Mise en pièces - Nina Léger

Par Litterature_blog
La vie et l’œuvre d’une fellatrice qui n’oublie jamais, « la forme, la découpe, la chaleur particulière, la densité, l’odeur » de chaque sexe lui étant passé dans la bouche, j’aurais dû adorer. Cette Jeanne feignant le malaise en pleine rue pour être secourue par une âme charitable qu’elle emmène ensuite dans une chambre d’hôtel pour lui faire sa fête, elle avait avant le coup bien des atouts pour me séduire. Ben oui mais non. Parce qu’être dans la tête d’une femme obsédée par le sexe des hommes, c’est chiant. Du moins présenté de la sorte.
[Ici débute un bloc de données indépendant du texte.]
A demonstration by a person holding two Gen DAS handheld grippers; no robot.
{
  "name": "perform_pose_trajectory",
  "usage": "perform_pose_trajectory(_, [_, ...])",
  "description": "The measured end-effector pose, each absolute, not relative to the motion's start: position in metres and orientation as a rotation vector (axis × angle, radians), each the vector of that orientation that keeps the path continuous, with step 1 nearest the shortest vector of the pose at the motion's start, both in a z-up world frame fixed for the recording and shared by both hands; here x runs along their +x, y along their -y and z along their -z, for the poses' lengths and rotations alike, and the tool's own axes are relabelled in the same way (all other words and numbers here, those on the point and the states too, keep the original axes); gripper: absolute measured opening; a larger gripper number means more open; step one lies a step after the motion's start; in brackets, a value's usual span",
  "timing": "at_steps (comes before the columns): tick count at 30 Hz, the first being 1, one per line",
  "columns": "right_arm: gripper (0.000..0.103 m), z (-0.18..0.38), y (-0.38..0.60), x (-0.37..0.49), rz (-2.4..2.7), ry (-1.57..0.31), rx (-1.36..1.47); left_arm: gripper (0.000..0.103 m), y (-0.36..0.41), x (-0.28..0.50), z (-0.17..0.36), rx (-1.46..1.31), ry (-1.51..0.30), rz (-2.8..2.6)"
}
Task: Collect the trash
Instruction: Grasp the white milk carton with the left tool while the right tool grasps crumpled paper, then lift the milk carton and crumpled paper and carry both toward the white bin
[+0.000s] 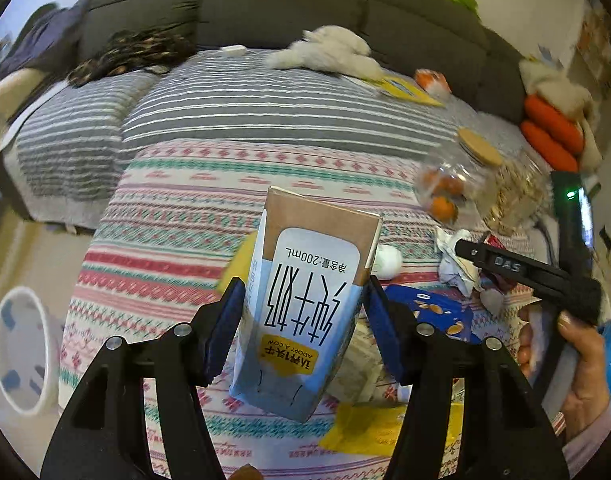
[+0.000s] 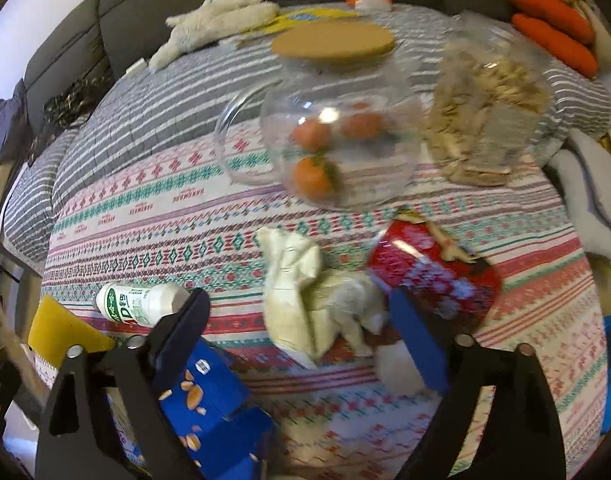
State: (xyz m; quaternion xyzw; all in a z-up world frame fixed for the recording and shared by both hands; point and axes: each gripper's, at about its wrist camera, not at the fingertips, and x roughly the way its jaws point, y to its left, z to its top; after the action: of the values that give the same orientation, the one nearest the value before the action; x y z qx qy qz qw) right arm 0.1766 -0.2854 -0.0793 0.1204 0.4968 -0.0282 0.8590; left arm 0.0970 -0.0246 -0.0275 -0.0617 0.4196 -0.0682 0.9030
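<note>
In the left wrist view my left gripper is shut on a blue, white and brown milk carton, held upside down and tilted above the patterned tablecloth. In the right wrist view my right gripper is open just over the cloth, with a crumpled white paper lying between its blue pads, untouched. A red wrapper lies by the right finger. A blue snack pack sits under the left finger, and a small white bottle lies on its side further left.
A lidded glass jar with oranges and a bag of snacks stand behind the trash. A yellow sheet lies under the carton. A white bin stands on the floor at left. A grey sofa runs behind the table.
</note>
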Motion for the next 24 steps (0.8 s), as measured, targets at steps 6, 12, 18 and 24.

Je me suis laissé tenter après avoir lu dans la presse que Nina Léger signait là un futur classique de la littérature érotique. Euh… sérieusement ? On n’a pas dû lire le même livre. C’est d’une froideur clinique, aussi excitant que de se coller un glaçon sur les roubignoles. Jeanne et ses balades dans Paris, ses amants sans nom et sans visages, ses sextoys à foison. Jeanne la quadra célibataire dont on ne saura rien, à part qu’elle n’est pas une pauvre fille traumatisée par une jeunesse douloureuse, qu’elle n’a pas été  abusée sexuellement par un oncle de la famille ni qu’elle souffre d’un quelconque trouble mental. On sait donc ce que Jeanne n’est pas mais à aucun moment on apporte la moindre explication sur son comportement. Une façon de la déshumaniser qui lui ôte tout capital sympathie et garde le lecteur à distance, tellement à distance qu’il oscille en permanence entre dédain et ennui profond.
Après, l’écriture est tenue, il y a de beaux passages, mais aussi quelques effets de manche qui tournent à l’exercice de style un peu vain. Bref, la chair est triste et Nina Léger le démontre avec brio, difficile de le nier. Mais un brio qui ne m’a offert aucun plaisir, se contentant de me faire soupirer d’agacement entre deux bâillements. Après mon roman japonais décevant j’enchaîne avec une lecture pénible et sans intérêt. Ça s’appelle une mauvaise passe…
Mise en pièces de Nina Léger. Gallimard, 2017. 155 pages. 15,00 euros.